## Task to carry out:
Would you repeat each line below exactly, without the pictures?

Collected data section start

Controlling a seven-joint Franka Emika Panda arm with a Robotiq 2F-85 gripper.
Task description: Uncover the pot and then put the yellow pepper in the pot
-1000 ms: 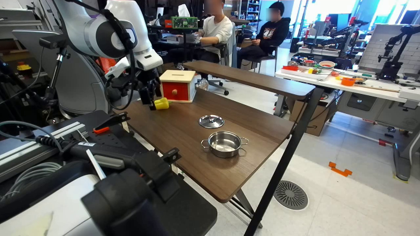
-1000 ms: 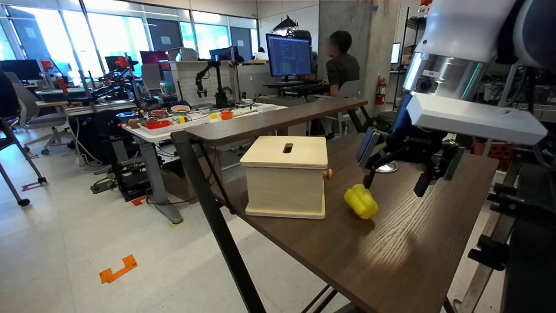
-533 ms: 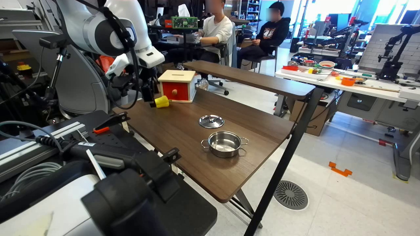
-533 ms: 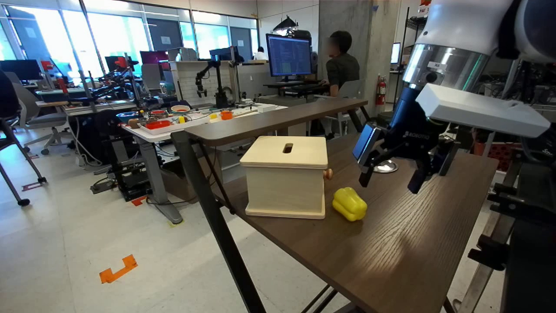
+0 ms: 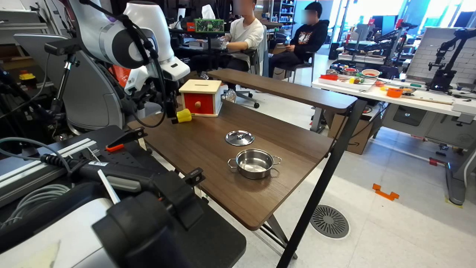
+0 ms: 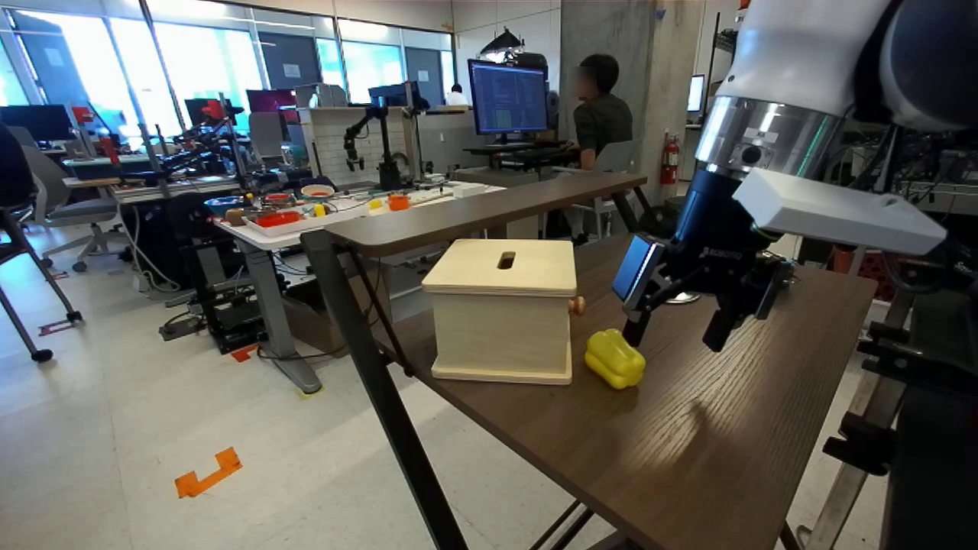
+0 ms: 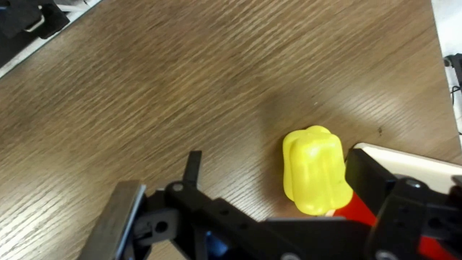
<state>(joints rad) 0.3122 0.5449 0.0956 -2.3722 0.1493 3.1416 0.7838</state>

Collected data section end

## Response to the exercise:
Controlling a seven-joint Franka Emika Panda arm with a Robotiq 2F-85 gripper.
Task description: Uncover the pot and then put the yellow pepper in the pot
-1000 ms: 
-1000 ms: 
-533 ms: 
-533 ms: 
+0 ms: 
+0 ms: 
+0 ms: 
<state>(joints rad) 0.3122 0.5449 0.0956 -2.3722 0.1493 3.1416 0.7838</state>

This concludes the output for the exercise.